* Work order
Report every line of the records that includes the word "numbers".
[Data extract — start]
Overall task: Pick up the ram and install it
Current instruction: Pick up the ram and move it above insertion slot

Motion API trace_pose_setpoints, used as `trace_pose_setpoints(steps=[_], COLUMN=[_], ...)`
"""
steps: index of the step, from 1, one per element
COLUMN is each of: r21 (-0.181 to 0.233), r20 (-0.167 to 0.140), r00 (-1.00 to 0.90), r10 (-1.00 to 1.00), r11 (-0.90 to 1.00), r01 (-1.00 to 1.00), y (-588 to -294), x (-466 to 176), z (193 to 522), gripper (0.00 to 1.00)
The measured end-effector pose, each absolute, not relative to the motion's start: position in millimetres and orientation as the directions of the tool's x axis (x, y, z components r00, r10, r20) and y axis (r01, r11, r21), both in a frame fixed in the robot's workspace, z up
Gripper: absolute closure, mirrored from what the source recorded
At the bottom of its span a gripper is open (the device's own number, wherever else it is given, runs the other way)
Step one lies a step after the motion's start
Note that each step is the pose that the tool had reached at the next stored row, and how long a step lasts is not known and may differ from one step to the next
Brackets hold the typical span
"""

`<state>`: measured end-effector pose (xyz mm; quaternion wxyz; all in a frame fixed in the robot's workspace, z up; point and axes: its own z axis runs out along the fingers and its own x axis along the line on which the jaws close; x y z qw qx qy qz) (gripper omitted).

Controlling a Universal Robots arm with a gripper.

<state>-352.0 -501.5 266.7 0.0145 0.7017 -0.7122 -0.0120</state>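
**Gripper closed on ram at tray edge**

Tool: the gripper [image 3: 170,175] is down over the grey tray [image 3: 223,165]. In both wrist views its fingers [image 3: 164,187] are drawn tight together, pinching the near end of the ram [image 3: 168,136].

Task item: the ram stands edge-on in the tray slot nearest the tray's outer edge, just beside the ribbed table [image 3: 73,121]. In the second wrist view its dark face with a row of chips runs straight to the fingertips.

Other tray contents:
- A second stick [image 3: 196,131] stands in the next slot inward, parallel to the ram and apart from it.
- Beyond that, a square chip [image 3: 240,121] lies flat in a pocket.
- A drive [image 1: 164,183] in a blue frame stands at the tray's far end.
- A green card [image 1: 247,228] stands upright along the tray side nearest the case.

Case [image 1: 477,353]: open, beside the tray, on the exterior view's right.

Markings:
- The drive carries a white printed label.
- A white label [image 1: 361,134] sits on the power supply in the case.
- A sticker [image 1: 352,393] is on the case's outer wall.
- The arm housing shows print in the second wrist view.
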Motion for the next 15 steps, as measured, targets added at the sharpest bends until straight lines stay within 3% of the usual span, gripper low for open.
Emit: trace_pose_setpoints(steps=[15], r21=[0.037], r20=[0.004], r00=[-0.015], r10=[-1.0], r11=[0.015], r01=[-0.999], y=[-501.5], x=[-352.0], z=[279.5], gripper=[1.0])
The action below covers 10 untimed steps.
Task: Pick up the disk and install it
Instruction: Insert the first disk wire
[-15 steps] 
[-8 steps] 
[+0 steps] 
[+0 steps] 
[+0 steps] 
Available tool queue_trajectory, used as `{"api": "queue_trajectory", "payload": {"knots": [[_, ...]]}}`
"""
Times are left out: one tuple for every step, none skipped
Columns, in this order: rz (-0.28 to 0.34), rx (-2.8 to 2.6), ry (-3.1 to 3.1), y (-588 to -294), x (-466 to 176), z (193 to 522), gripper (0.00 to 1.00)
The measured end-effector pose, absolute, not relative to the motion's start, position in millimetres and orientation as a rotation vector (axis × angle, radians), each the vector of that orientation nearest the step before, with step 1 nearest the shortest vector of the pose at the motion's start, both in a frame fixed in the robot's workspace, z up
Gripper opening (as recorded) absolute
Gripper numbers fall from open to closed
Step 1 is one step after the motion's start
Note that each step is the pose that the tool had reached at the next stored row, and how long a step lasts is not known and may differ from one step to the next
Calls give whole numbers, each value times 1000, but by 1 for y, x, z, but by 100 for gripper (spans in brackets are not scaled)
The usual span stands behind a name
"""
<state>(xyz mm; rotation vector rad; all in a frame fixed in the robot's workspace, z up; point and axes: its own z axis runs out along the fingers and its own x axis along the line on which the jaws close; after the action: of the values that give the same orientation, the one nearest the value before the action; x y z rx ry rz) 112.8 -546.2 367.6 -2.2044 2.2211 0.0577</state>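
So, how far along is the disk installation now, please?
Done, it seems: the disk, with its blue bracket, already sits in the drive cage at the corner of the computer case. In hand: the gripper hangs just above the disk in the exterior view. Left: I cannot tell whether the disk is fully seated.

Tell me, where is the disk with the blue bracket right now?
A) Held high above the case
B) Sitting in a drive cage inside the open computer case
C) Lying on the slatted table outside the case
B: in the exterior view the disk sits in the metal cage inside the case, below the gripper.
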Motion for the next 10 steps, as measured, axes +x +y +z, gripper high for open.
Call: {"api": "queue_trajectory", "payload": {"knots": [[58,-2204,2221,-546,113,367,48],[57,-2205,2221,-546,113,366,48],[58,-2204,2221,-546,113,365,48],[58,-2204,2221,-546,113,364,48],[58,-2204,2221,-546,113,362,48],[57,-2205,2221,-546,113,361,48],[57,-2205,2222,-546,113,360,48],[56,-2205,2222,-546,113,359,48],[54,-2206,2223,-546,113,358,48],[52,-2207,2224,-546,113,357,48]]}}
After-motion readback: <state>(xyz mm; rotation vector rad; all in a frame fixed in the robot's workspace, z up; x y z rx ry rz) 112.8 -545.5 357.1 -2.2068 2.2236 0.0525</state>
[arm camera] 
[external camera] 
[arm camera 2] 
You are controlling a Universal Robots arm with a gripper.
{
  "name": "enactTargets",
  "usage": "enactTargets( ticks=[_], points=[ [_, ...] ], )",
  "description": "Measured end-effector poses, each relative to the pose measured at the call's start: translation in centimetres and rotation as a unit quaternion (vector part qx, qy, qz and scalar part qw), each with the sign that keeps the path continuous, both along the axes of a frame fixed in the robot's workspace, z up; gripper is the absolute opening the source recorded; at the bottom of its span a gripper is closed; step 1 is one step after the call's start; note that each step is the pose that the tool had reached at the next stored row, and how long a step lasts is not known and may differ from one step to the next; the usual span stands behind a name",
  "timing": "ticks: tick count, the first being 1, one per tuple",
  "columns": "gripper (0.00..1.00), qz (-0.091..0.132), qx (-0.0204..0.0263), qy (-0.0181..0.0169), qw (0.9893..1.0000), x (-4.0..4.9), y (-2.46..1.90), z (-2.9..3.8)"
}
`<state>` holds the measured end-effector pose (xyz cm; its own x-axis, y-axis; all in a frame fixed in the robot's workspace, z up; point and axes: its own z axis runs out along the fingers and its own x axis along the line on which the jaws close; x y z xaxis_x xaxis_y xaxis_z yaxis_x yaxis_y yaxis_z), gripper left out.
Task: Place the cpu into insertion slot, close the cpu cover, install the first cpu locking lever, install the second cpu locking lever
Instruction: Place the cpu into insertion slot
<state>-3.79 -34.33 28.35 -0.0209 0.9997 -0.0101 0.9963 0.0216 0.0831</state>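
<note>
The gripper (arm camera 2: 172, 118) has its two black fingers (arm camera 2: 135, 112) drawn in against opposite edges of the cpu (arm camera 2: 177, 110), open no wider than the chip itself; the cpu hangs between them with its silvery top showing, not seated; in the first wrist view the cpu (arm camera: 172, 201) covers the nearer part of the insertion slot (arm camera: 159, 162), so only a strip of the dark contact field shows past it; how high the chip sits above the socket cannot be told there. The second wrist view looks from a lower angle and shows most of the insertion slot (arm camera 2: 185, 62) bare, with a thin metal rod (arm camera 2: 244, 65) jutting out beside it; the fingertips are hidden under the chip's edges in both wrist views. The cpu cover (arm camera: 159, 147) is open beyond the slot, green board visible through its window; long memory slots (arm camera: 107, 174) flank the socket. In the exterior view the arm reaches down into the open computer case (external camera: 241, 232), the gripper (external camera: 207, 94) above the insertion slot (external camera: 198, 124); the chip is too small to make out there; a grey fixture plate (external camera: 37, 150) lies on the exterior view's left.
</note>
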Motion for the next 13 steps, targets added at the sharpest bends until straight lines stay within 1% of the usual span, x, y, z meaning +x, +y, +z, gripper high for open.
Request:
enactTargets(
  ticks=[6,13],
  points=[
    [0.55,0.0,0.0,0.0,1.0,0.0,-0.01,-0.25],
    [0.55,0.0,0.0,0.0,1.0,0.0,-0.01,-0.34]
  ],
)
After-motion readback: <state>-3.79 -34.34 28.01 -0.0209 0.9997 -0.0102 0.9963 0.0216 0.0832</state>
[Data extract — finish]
* Answer to this problem
Gripper numbers fall from open to closed
Calls give whole numbers, each value times 1000, but by 1 for y, x, z, but by 100 for gripper (spans in brackets are not scaled)

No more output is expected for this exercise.